◆ What to produce: Look through the records below for the line holding "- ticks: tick". Write it out exactly, with each following line through the line holding "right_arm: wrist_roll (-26".

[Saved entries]
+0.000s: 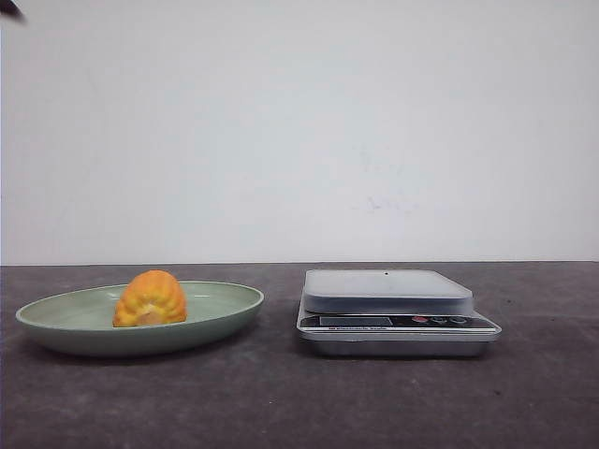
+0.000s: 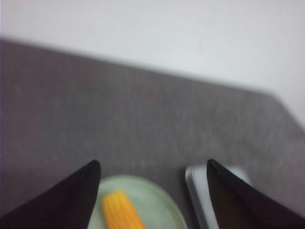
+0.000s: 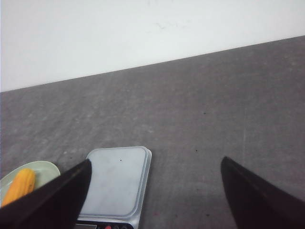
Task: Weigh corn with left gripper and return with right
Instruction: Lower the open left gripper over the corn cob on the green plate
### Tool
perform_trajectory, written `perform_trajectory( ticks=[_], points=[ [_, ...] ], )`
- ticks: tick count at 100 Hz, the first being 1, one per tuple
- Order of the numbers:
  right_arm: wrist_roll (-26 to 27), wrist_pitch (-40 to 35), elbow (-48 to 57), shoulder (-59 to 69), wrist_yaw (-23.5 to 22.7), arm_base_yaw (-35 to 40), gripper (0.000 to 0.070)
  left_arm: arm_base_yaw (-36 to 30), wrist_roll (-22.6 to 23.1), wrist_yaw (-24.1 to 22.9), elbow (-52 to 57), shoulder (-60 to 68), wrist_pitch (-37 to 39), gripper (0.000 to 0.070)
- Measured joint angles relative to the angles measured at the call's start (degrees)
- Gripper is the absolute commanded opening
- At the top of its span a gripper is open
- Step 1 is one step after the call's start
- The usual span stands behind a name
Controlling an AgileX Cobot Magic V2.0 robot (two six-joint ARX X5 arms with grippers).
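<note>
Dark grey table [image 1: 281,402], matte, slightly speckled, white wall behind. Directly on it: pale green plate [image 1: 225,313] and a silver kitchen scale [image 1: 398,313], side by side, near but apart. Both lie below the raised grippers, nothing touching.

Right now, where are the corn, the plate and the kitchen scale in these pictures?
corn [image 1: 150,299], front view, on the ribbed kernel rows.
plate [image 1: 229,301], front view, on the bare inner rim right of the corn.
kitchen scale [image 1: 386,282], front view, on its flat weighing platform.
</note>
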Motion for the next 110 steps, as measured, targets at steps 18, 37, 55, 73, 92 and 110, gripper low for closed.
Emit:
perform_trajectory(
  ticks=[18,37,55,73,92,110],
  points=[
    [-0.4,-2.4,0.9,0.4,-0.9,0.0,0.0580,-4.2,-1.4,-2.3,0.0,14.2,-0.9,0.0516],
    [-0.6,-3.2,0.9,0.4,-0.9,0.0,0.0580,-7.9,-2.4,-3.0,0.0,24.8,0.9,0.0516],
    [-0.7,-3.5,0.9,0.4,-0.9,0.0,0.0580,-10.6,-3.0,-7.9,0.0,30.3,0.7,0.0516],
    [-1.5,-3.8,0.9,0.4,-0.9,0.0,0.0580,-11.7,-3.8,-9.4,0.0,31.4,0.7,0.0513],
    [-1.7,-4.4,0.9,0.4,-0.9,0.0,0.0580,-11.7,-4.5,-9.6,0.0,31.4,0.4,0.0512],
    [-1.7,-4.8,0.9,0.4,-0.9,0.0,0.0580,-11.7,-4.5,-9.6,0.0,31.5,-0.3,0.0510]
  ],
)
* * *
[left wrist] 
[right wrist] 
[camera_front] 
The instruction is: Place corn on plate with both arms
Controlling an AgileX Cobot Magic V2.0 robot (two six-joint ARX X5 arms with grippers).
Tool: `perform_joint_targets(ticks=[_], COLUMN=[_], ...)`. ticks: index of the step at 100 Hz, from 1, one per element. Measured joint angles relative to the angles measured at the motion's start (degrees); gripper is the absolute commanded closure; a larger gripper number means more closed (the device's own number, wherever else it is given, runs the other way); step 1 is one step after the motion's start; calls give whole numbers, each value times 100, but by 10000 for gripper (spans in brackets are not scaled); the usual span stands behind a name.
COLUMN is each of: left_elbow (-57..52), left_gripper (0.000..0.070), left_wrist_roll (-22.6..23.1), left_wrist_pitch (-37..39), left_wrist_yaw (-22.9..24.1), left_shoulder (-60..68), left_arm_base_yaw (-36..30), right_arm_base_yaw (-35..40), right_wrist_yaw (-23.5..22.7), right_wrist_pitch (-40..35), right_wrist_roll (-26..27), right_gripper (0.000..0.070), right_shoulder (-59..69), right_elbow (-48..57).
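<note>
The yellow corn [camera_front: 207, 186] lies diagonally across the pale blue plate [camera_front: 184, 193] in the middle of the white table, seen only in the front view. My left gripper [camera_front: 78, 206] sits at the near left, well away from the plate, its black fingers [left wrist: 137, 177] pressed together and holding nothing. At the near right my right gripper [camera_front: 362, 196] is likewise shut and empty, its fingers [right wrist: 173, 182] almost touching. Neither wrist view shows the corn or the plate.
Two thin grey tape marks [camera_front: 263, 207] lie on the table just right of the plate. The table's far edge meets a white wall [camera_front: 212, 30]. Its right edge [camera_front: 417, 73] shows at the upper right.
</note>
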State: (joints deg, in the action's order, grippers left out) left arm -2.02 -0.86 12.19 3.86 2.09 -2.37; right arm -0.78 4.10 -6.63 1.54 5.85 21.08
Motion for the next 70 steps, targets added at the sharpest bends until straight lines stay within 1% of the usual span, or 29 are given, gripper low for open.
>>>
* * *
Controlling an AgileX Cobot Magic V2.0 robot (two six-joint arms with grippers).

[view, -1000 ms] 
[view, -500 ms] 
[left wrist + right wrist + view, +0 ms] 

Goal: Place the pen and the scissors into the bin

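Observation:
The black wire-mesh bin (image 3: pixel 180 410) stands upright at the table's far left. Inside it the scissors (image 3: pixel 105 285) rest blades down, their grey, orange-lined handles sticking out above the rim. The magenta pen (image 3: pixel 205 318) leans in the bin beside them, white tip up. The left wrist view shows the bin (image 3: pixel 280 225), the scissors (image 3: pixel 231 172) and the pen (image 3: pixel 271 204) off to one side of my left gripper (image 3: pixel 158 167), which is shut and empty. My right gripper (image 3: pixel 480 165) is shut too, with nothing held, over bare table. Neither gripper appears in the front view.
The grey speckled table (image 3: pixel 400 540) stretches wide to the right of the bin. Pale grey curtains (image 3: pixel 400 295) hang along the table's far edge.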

◆ Answer box:
- ticks: tick count at 100 Hz, the first being 1, one per tuple
- Order of the numbers:
  right_arm: wrist_roll (-26 to 27), wrist_pitch (-40 to 35), elbow (-48 to 57), shoulder (-59 to 69), wrist_yaw (-23.5 to 22.7), arm_base_yaw (-35 to 40), gripper (0.000 to 0.070)

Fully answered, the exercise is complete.